This is my multi version for utf8,Whether one proc of this module can be accepted by kernel I don't mind,
hope you can check it quickly: whatever it can accept a 4 bytes utf8,maybe useful for other thing;
this is a draft,I rewrite it for this post just now.
we spend too much time on this issue.I hope we can finish it as soon as possible and go forward.
Code: Select all
MODULE CpcMyUtf8;
(*
accept 4 bytes utf8,may decode full legal utf8 bytes sequence to utf-16 char string,
which maybe displayed correctly by winapi proceduresW
*)
CONST
Truncated = 1;
IllegalBytes = 2; IllegalChars = 2;
Surrogated = 4;
(*
res =0: ok
ODD(res ): truncated string
ODD(res MOD 2): illegal bytes, illegal string
ODD(res MOD 4): has surrogate ,illegal identifier !
*)
CONST ReplaceChar = 0FFFDX;
(*full decode: decode sigle or multi illegal bytes to single ReplaceChar *)
PROCEDURE Utf8ToString* (IN utf8: ARRAY OF SHORTCHAR; OUT str: ARRAY OF CHAR; OUT res: INTEGER);
VAR
x, i, j, max: INTEGER;
state: INTEGER; (* e mm s tt e:err m:mode s:surrogate t:tail bytes *)
ch: SHORTCHAR;
surrogated, truncated: BOOLEAN;
BEGIN
res := 0; truncated := FALSE; surrogated := FALSE;
max := LEN(str) - 1; j := 0;
ch := utf8[0]; i := 0; state := 0;
WHILE (ch # 0X) & (j < max) DO
IF state = 0 THEN
CASE ch OF
| 1X(*0X*)..7FX: (* 1 bytes*)
str[j] := ch; INC(j);
| 0C2X..0DFX: (* 2 bytes *)
x := ORD(ch) - 192; state := 1; (* 0 00 0 01*) (* e=0 m=0 s=0 t=1 *)

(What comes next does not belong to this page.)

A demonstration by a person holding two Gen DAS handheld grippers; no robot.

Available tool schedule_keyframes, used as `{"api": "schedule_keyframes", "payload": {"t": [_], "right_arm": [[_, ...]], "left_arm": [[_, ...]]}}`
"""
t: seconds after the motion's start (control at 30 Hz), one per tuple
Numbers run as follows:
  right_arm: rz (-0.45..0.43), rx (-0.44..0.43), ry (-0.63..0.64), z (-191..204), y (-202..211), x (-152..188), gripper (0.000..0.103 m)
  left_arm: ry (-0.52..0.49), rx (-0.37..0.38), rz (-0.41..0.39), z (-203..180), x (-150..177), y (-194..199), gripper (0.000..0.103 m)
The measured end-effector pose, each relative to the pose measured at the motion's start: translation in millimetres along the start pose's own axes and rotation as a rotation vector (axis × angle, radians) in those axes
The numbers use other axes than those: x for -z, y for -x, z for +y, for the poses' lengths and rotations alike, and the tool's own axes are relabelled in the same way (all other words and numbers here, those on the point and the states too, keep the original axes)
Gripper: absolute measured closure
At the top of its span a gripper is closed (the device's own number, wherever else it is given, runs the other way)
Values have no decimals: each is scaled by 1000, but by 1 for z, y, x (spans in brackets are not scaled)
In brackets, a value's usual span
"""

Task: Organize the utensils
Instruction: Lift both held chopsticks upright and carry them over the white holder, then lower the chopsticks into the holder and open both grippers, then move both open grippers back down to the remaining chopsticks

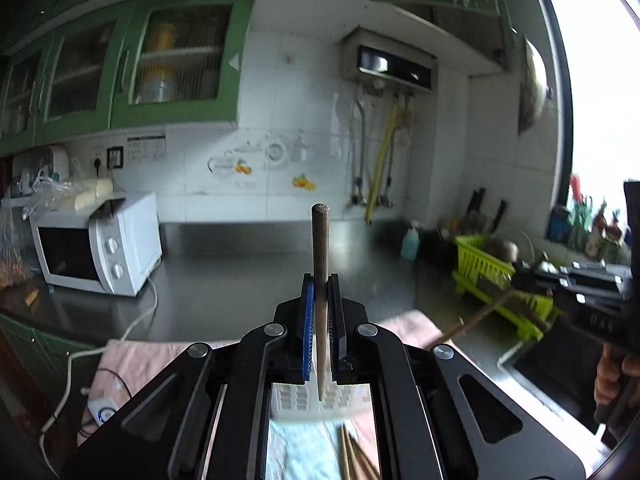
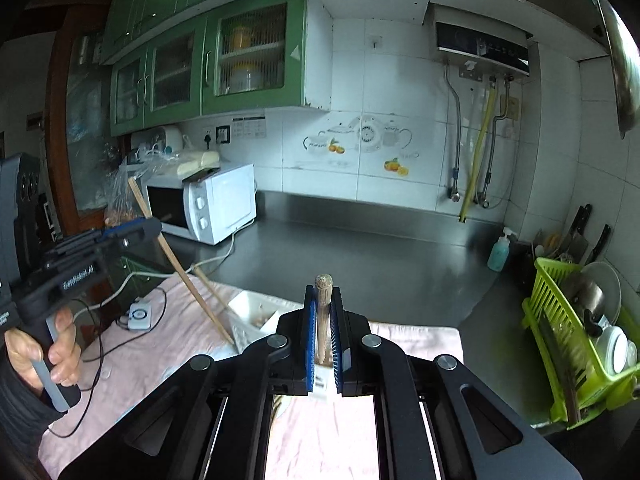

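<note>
My left gripper [image 1: 320, 286] is shut on a dark wooden chopstick [image 1: 320, 248] that stands nearly upright, thick end up, above a white slotted utensil tray [image 1: 294, 400]. The right wrist view shows that gripper [image 2: 154, 226] at the left, its chopstick [image 2: 180, 268] slanting down toward the white tray [image 2: 250, 308]. My right gripper [image 2: 323, 294] is shut on a lighter chopstick [image 2: 322, 312], also upright. In the left wrist view it [image 1: 520, 280] appears at the right, blurred, with its chopstick [image 1: 472, 320] angled down-left. Several loose chopsticks [image 1: 352, 456] lie on a pale blue cloth below.
A pink cloth [image 2: 168, 344] covers the near counter, with a white cable and small device [image 2: 139, 315] on it. A white microwave [image 2: 208, 204] stands at the left. A green dish rack [image 2: 560, 320], knives and a soap bottle [image 2: 500, 252] stand at the right. Grey countertop [image 2: 360, 248] lies behind.
</note>
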State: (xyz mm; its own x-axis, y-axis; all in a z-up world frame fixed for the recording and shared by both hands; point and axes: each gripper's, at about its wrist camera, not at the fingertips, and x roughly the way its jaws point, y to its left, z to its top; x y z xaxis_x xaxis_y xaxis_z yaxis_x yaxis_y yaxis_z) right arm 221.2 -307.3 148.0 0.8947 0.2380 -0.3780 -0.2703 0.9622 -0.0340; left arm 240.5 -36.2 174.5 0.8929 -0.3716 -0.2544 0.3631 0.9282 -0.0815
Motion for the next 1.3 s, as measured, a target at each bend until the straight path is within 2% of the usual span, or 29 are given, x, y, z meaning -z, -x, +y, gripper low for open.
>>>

| 0E0X..0EFX: (* 3 bytes*)
x := ORD(ch) - 224;
IF ch = 0E0X THEN state := 10; (*0 01 0 10 *) (* e=0 m=1 s=0 t=2 *)
ELSIF ch = 0EDX THEN state := 18; (*0 10 0 10 *) (* e=0 m=2 s=0 t=2 *)
ELSE state := 2; (*0 0 0 10 *) (* e=0 m=0 s=0 t=2 *)
END;
| 0F0X..0F4X: (*4 bytes *)
x := ORD(ch) - 240;
IF ch = 0F0X THEN state := 15; (*0 01 1 11 *) (* e=0 m=1 s=1 t=3 *)
ELSIF ch = 0F4X THEN state := 23; (*0 10 1 11 *) (* e=0 m=2 s=1 t=3 *)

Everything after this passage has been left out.